# Your goal:
Each line of the listing below must be set down exactly.

**** Collected data ****

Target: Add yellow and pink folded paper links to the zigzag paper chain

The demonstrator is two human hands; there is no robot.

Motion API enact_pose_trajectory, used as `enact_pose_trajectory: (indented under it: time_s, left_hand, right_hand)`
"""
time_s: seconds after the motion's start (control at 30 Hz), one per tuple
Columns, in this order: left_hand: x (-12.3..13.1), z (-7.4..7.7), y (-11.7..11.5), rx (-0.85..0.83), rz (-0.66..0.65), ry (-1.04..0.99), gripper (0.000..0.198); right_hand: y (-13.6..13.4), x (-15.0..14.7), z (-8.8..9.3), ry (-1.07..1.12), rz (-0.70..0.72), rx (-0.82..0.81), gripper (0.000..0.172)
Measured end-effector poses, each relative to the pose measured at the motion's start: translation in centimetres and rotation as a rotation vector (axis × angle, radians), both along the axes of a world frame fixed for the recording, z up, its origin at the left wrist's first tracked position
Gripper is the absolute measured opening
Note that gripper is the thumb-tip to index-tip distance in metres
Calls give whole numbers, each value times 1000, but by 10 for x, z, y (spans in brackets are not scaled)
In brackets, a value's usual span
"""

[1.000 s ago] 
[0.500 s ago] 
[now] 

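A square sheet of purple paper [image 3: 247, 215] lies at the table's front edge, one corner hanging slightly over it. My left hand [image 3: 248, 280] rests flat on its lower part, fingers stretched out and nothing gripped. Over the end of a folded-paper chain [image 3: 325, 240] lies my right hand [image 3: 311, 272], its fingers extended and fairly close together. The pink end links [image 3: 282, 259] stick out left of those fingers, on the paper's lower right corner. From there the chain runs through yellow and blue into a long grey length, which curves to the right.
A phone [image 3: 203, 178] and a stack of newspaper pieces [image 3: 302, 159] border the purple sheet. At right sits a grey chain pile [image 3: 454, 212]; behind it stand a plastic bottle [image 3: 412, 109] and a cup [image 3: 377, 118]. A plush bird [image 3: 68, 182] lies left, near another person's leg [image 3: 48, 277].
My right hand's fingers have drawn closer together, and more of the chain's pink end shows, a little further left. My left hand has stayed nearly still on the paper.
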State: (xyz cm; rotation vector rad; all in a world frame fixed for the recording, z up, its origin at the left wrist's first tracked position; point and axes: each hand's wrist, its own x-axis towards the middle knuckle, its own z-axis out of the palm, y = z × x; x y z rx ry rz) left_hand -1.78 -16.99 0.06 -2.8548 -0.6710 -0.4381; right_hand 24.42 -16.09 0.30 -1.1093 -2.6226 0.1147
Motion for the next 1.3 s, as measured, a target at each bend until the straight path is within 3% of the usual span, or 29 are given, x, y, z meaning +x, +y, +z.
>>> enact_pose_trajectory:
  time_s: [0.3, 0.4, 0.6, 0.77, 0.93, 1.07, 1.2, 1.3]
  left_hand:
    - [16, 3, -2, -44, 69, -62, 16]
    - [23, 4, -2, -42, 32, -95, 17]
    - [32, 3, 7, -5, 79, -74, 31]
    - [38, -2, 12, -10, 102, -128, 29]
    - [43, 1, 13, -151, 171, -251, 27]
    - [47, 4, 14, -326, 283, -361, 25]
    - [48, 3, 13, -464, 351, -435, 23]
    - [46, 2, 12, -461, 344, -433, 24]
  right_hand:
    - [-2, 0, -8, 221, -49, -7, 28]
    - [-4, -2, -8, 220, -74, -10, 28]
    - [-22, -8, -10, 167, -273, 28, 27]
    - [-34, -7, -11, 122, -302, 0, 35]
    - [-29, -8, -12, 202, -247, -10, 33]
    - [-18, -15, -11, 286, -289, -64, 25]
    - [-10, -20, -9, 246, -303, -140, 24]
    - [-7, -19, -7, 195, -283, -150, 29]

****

# Result of the task:
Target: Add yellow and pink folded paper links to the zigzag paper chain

The demonstrator is two human hands; there is no robot.

Motion API enact_pose_trajectory, used as `enact_pose_trajectory: (indented under it: time_s, left_hand, right_hand)`
"""
time_s: seconds after the motion's start (control at 30 Hz), one per tuple
Columns, in this order: left_hand: x (-12.3..13.1), z (-7.4..7.7), y (-11.7..11.5), rx (-0.85..0.83), rz (-0.66..0.65), ry (-1.04..0.99), gripper (0.000..0.198); right_hand: y (-13.6..13.4), x (-15.0..14.7), z (-8.8..9.3), ry (-1.07..1.12), rz (-0.70..0.72), rx (-0.82..0.81), gripper (0.000..0.172)
Measured end-effector poses, each relative to the pose measured at the motion's start: translation in centimetres and rotation as a rotation vector (axis × angle, radians), both along the axes of a world frame fixed for the recording, z up, its origin at the left wrist's first tracked position
Gripper is the absolute measured opening
Note that gripper is the thumb-tip to index-tip distance in metres
Calls give whole numbers, each value times 1000, but by 10 for x, z, y (spans in brackets are not scaled)
In brackets, a value's usual span
"""

[1.000 s ago] 
[0.500 s ago] 
[now] 

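A square sheet of purple paper [image 3: 247, 215] lies at the table's front edge, one corner hanging slightly over it. My left hand [image 3: 248, 280] rests flat on its lower part, fingers stretched out and nothing gripped. Over the end of a folded-paper chain [image 3: 325, 240] lies my right hand [image 3: 311, 272], its fingers extended and fairly close together. The pink end links [image 3: 282, 259] stick out left of those fingers, on the paper's lower right corner. From there the chain runs through yellow and blue into a long grey length, which curves to the right.
A phone [image 3: 203, 178] and a stack of newspaper pieces [image 3: 302, 159] border the purple sheet. At right sits a grey chain pile [image 3: 454, 212]; behind it stand a plastic bottle [image 3: 412, 109] and a cup [image 3: 377, 118]. A plush bird [image 3: 68, 182] lies left, near another person's leg [image 3: 48, 277].
My right hand's fingers have drawn closer together, and more of the chain's pink end shows, a little further left. My left hand has stayed nearly still on the paper.
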State: (xyz cm; rotation vector rad; all in a world frame fixed for the recording, z up, its origin at the left wrist's first tracked position; point and axes: each hand's wrist, its own x-axis towards the middle knuckle, its own z-axis out of the palm, y = z × x; x y z rx ry rz) left_hand -1.78 -16.99 0.06 -2.8548 -0.6710 -0.4381; right_hand 24.42 -16.09 0.30 -1.1093 -2.6226 0.1147
Motion for the next 1.3 s, as measured, a target at each bend until the straight path is within 3% of the usual span, or 29 are given, x, y, z meaning +x, +y, +z.
>>> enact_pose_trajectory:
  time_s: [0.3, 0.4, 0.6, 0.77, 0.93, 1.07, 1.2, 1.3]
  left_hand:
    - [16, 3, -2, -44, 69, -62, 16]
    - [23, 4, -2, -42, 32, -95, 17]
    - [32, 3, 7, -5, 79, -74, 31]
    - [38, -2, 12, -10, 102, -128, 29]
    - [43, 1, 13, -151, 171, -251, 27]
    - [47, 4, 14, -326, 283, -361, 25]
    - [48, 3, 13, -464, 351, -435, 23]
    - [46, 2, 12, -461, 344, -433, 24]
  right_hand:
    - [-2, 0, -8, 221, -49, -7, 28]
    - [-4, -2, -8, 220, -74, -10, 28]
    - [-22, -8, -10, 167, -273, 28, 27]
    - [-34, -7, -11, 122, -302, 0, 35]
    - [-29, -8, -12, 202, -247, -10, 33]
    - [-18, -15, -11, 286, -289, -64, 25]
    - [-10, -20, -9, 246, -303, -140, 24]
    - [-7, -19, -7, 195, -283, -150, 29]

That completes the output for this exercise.